**Exercise data:**
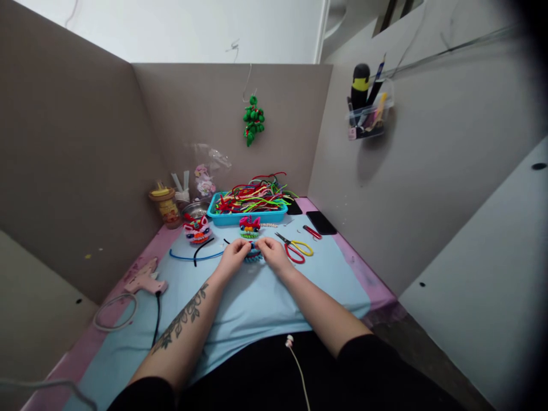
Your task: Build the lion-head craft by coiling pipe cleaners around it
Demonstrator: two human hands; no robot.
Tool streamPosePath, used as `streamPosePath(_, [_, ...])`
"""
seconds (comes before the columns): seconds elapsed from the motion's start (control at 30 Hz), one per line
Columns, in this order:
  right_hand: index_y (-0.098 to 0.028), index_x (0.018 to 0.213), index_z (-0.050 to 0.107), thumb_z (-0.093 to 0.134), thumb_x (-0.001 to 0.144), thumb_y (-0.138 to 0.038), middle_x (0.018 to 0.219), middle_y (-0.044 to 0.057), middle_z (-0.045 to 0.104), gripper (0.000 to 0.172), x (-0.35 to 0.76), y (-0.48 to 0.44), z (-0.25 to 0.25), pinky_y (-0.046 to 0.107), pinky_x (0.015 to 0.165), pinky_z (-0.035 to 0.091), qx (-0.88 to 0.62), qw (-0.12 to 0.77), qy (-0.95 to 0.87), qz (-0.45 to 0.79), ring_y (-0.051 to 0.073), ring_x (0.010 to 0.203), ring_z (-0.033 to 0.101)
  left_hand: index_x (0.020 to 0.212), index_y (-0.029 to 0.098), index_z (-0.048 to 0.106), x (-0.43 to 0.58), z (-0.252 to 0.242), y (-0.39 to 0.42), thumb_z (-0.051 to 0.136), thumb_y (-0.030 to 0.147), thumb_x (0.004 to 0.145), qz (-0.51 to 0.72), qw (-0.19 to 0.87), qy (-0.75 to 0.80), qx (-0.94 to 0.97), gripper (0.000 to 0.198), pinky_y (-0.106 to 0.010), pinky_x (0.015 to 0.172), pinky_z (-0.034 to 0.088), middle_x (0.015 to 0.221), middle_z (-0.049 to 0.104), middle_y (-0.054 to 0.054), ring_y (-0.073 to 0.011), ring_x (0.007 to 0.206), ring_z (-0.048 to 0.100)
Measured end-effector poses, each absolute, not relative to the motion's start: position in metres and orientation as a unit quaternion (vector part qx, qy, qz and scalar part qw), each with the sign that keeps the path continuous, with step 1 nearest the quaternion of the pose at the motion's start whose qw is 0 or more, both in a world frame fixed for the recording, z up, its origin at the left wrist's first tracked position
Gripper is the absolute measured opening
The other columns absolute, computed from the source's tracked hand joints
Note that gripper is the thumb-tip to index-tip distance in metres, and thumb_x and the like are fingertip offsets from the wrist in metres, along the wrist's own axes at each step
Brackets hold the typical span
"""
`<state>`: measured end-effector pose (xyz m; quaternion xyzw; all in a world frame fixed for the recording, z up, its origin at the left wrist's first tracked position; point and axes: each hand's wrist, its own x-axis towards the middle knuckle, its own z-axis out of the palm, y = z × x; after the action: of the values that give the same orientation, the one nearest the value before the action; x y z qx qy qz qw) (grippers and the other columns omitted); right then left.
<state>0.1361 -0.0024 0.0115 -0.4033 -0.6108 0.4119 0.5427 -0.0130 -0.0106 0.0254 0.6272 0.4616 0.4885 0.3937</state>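
My left hand [234, 254] and my right hand [274, 254] meet at the middle of the table, fingers pinched on a small blue piece of twisted cord work [253, 256]. Its upper part is hidden behind my fingertips. Just beyond stands a small pink, blue and green braided figure [249, 226]. To the left sits a similar pink and white figure [197, 230]. A blue cord [197, 258] and a black cord [202, 249] lie left of my left hand. Scissors [295, 248] with red and yellow handles rest right of my right hand.
A blue tray [248, 218] heaped with colourful cords stands at the back. A pink glue gun [146, 279] lies left, its cable trailing forward. A phone [321, 222] and red cutter [312, 232] lie right. Partition walls [231, 91] enclose the table; a green ornament [253, 121] hangs behind.
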Motion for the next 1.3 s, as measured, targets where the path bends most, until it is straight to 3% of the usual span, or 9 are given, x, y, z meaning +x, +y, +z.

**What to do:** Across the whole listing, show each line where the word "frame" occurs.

**Answer area:**
Measured end-effector poses, each absolute, not relative to the motion's start: position in metres and orientation as a unit quaternion (vector part qx, qy, qz and scalar part qw), each with the sign that keeps the path continuous, with step 1 nearest the quaternion of the pose at the motion's start whose qw is 0 or more, both in a world frame fixed for the recording, z up, its origin at the left wrist's first tracked position
`<state>`: measured end-effector pose (xyz m; quaternion xyzw; all in a world frame fixed for the recording, z up, its origin at the left wrist's first tracked position; point and axes: each hand's wrist, its own x-axis towards the middle knuckle, its own z-axis out of the palm, y = z × x; after the action: of the values that give the same orientation, the one nearest the value before the action; x y z qx qy qz qw) (grippers and the other columns omitted); right then left.

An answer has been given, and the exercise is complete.